Anti-proliferative activity of CA and CA-derivatives (DHCA, COH, CAC, and MCA; molecular structures as indicated) was assessed using human A375 melanoma cells (mean ± SD, n=3) as described in Materials and Methods. Numbers indicate concentration of test compound in μM. Proliferation was compared with control cells that received mock treatment.

(A) Time course (24, 48, and 72 h) of induction of cell death by exposure to increasing doses of CA (10, 20, and 40 μM) was assessed by flow cytometric analysis of annexinV-FITC/propidium iodide-stained cells. The numbers indicate viable cells (AV⁻, PI⁻, lower left quadrant) in percent of total gated cells (mean ± SD, n=3). (Viability of untreated controls was 92.1 ± 1.0 %; data not shown). (B) CA-induced (10, 20, and 40 μM, 72 h) caspase-3 activation was examined by flow cytometric detection using an Alexa Fluor 488-conjugated monoclonal antibody against cleaved procaspase-3. One representative experiment of three similar repeats is shown.

(A) CA-induced gene expression changes in A375 human melanoma cells. The scatter blot (left panel) depicts differential gene expression as detected by the RT² Human Oxidative Stress Profiler^™ PCR Expression Array technology profiling the expression of 84 oxidative stress-related genes after CA treatment (25 μM, 24 h; three independent experiments). Upper and lower lines represent the cut-off indicating four fold up- or down-regulated expression, respectively. Arrows specify genes with at least 4 fold up-regulated expression versus untreated controls. The table (right panel) summarizes all genes that are at least two-fold upregulated in response to CA treatment. (B) Human A375 melanoma cells were cultured for 24h in the presence of CA (25 μM) or left untreated. Total RNA was prepared and gene expression of HMOX1, CDKN1A, SRXN1, TXNRD1 was then quantitatively examined using real time RT-PCR analysis with normalization for GAPDH expression levels. Relative expression levels in response to mock treatment (control) and exposure to CA were determined in three repeat experiments (n=3, mean ± SD). (C) CA-modulation of cellular heme oxygenase-1 (HO-1) protein levels and (D) CA-modulation of cellular p21 protein levels were examined in total cellular protein extracts by 15% SDS-PAGE followed by immunoblot detection using enhanced chemiluminescence. Detection of α-actin expression served as a loading control. (E) Induction of intracellular oxidative stress in human A375 melanoma cells by treatment with CA. Cells were exposed to CA (10 and 25 μM, 24 h) and intracellular oxidative stress was assessed by 2′,7′-dichloro-dihydrofluorescein diacetate staining followed by flow cytometric analysis. One representative experiment of three similar repeats is shown. (F) Modulation of intracellular glutathione content in A375 melanoma cells exposed to increasing concentrations of CA (10–40 μM, 24 h). Total glutathione content was normalized to protein content. (G) Upregulation of GCLC gene expression assessed by real time RT-PCR analysis with normalization for β-actin expression levels in A375 melanoma cells exposed to increasing concentrations of CA (10–20 μM, 24 h).

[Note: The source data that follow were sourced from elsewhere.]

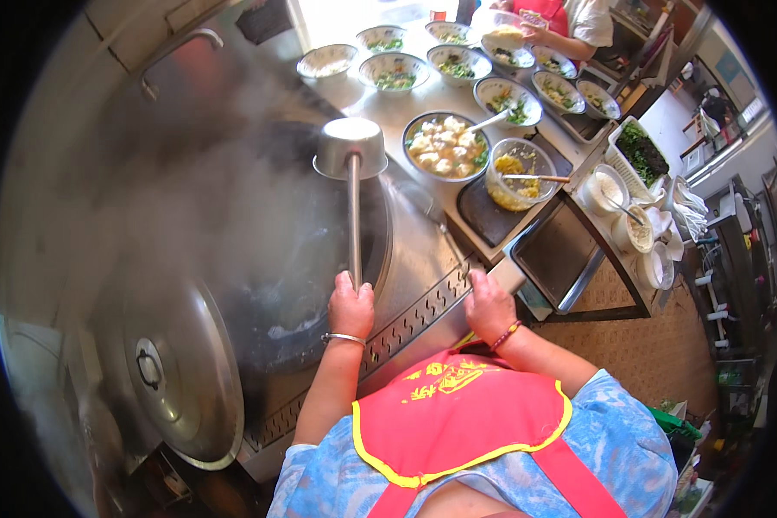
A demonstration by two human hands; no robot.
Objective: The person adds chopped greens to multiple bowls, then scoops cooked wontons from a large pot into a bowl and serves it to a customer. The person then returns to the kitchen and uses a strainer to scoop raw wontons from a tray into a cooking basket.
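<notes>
My left hand [351,307] grips the long handle of a metal ladle [351,149], whose deep bowl is above the far right rim of a large steaming wok [298,278]. My right hand [489,307] is closed around the near end of a thin-handled utensil [452,243] that lies across the steel stove top; its far end is hard to make out. Beyond it stand a bowl of wontons or dumplings in broth [445,146] with a white spoon in it, and a clear plastic tub of yellow paste [520,173] with a wooden-handled spoon.
Several patterned bowls with greens [395,72] stand on the far counter, where another person [570,32] holds a clear container. A round metal lid [188,375] leans at the left. A dark tray [553,246], white tubs [633,228] and a basket of greens [641,152] are at the right.
</notes>
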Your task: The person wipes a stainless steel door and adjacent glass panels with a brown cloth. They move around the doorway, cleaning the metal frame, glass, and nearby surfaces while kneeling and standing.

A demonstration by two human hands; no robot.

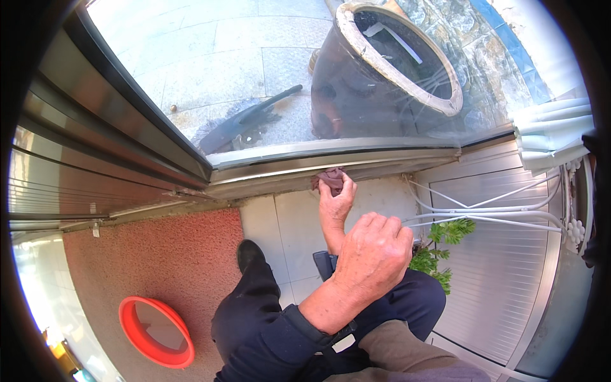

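Note:
My right hand [337,203] pinches a crumpled mauve cloth [330,179] between thumb and fingers. The cloth touches the ledge below the metal bottom frame [267,173] of a large glass pane. Closer to the camera, my left hand [374,250] is curled into a fist, back upward, above my bent knee. Its palm side is hidden, and I see nothing in it. A dark device [324,265] shows by my right wrist, partly behind my left forearm.
An orange-red basin [125,324] holding water stands on a reddish mat [157,262] at left. White metal rods of a stand [501,208] and a green plant [432,262] are at right. Beyond the glass are a large glazed jar [329,90] and a broom [253,114].

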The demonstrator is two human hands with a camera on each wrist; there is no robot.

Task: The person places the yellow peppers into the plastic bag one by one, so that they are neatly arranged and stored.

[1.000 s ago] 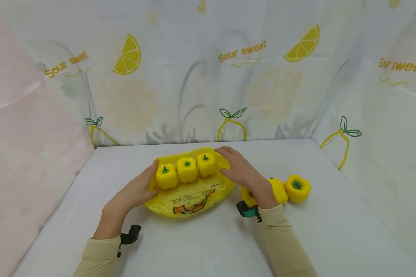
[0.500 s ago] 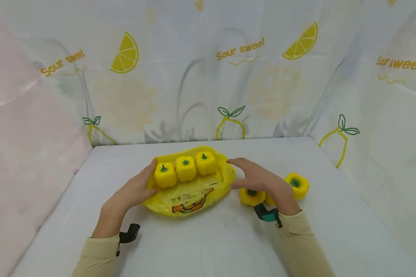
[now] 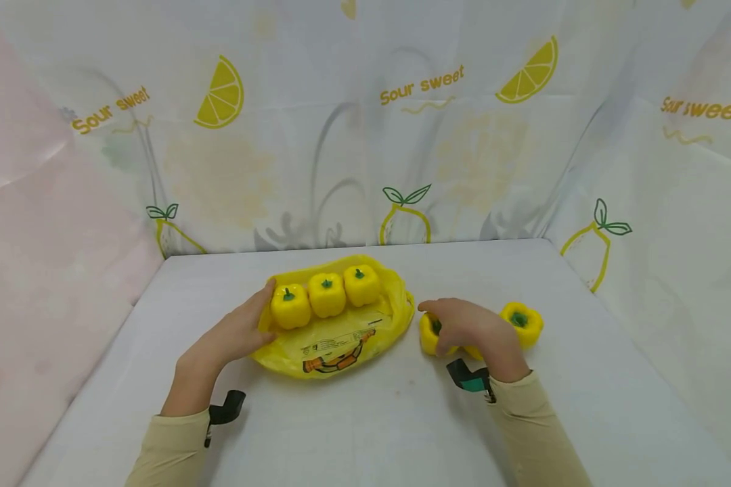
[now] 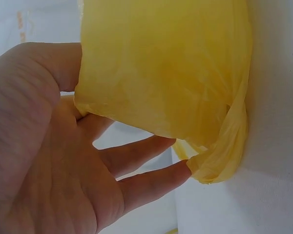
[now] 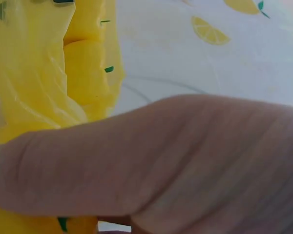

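Observation:
A yellow plastic bag (image 3: 386, 328) lies with its mouth spread, and three yellow bell peppers (image 3: 327, 295) sit in a row in it. My left hand (image 3: 231, 335) holds the bag's left edge; in the left wrist view the thumb goes behind the yellow plastic (image 4: 161, 68) and fingertips touch its lower edge. To the right of the bag, my right hand (image 3: 478, 331) curls thumb and fingers round another yellow bell pepper (image 3: 427, 335). The right wrist view shows the thumb across this pepper (image 5: 24, 224), hiding much of it.
Behind my right hand stands a yellow bell pepper (image 3: 522, 325) with a green stem; one more (image 3: 474, 352) is mostly hidden under the hand. All rest on a white table (image 3: 365, 433) before a lemon-print curtain (image 3: 353, 155).
My right hand has let go of the bag's right edge, moved right and come down round the nearest loose bell pepper. My left hand stays at the bag's left edge.

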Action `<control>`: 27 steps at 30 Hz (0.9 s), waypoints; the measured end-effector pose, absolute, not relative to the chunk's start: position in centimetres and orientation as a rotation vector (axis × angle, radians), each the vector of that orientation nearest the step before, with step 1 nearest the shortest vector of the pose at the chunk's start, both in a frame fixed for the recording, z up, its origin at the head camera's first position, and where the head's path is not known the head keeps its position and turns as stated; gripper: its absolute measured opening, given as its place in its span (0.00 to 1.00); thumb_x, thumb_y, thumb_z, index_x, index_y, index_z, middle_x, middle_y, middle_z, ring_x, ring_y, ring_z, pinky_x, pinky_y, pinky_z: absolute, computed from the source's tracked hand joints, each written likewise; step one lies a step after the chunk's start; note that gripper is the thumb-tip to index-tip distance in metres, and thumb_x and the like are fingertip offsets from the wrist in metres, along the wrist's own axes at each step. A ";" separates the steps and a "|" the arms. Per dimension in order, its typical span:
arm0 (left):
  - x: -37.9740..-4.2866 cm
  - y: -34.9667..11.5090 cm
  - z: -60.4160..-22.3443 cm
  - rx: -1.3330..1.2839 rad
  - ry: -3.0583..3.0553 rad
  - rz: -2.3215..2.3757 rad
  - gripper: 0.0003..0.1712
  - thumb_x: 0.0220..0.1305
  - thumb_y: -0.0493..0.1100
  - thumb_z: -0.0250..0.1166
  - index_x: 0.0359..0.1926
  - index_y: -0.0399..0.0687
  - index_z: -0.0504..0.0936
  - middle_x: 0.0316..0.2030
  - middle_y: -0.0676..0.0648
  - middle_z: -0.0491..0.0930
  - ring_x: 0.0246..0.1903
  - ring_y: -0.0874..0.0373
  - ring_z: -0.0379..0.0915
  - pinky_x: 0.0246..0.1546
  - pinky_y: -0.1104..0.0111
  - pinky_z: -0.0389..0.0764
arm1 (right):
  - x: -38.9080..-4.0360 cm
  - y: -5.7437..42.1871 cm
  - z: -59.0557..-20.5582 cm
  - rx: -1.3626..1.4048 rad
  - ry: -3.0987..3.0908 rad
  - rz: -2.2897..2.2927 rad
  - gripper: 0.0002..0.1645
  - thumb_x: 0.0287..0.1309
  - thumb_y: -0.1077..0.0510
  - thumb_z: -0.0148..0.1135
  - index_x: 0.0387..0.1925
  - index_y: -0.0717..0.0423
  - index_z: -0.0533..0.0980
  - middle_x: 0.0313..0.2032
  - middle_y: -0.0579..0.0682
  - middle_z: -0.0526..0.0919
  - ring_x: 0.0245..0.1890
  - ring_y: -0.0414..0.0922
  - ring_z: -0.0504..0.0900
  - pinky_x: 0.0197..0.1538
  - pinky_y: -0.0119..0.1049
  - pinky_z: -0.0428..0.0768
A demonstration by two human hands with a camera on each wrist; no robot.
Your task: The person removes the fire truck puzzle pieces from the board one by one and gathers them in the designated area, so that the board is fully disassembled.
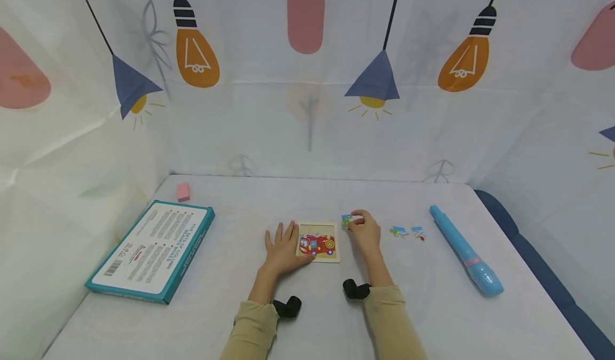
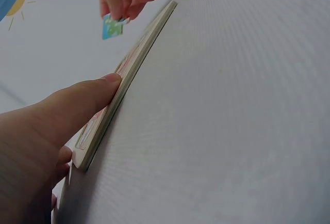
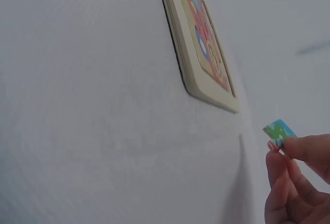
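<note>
A small wooden tray puzzle [image 1: 338, 250] lies on the table, its lower part filled with a red vehicle picture and a bare strip along the top. My left hand [image 1: 281, 253] rests along its left side with fingers spread, and the thumb [image 2: 98, 92] presses on the near edge of the frame. To the right of the tray, my right hand [image 1: 368, 236] pinches a blue and green puzzle piece [image 3: 280, 131] between thumb and fingertips, held above the table. Two more puzzle pieces [image 1: 399, 232] lie farther right.
On the left lies a teal-edged box [image 1: 149, 248] with printed text, and a pink block [image 1: 183, 192] sits behind it. A long blue cylindrical object [image 1: 466, 253] lies on the right. White printed cloth [image 1: 269, 130] hangs behind the table.
</note>
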State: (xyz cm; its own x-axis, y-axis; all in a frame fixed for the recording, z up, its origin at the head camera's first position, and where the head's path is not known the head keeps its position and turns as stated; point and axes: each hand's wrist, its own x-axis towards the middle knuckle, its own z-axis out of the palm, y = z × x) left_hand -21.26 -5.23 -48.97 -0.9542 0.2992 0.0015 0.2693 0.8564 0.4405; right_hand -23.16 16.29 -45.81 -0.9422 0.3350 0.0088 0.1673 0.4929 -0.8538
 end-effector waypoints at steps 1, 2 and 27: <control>-21.3 -5.2 -49.0 0.454 2.962 0.684 0.55 0.49 0.67 0.63 0.69 0.38 0.55 0.69 0.41 0.52 0.69 0.39 0.37 0.61 0.39 0.31 | -23.1 16.7 -45.8 -0.441 -2.559 1.433 0.17 0.54 0.63 0.58 0.48 0.58 0.75 0.33 0.57 0.80 0.30 0.48 0.82 0.28 0.30 0.71; -21.3 -5.2 -49.0 0.454 2.961 0.681 0.55 0.49 0.67 0.62 0.69 0.38 0.55 0.69 0.41 0.52 0.69 0.39 0.37 0.61 0.39 0.31 | -23.0 17.0 -45.9 -0.447 -2.555 1.436 0.17 0.54 0.64 0.58 0.48 0.59 0.75 0.33 0.57 0.80 0.30 0.48 0.82 0.28 0.30 0.71; -21.4 -5.3 -49.1 0.453 2.951 0.680 0.56 0.49 0.68 0.61 0.69 0.39 0.53 0.70 0.42 0.51 0.69 0.39 0.36 0.61 0.40 0.31 | -21.6 23.2 -46.4 -0.621 -2.507 1.209 0.18 0.52 0.65 0.57 0.46 0.65 0.75 0.33 0.62 0.81 0.33 0.55 0.80 0.36 0.41 0.71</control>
State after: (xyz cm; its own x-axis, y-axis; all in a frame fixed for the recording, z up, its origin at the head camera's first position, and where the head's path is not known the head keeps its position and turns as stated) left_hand -21.37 -5.30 -49.11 -0.9531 0.3023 -0.0110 0.2671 0.8579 0.4389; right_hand -21.58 23.22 -46.37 -0.8656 0.4958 0.0702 0.2538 0.5551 -0.7921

A375 cells were pretreated with CA for 3 h and then exposed to TNFα. After 6 h, IL-8 expression was examined in CA- and mock-pretreated cells by flow cytometric analysis using an Alexa 488-conjugated mouse monoclonal antibody directed against human IL-8. (A) Modulation of IL-8 expression by CA (20 μM) pretreatment followed by TNFα stimulation. (B) Dose response relationship of inhibition of TNFα-induced IL-8 expression by CA (10 and 20 μM) pretreatment. One representative experiment out of at least three similar repeats is shown.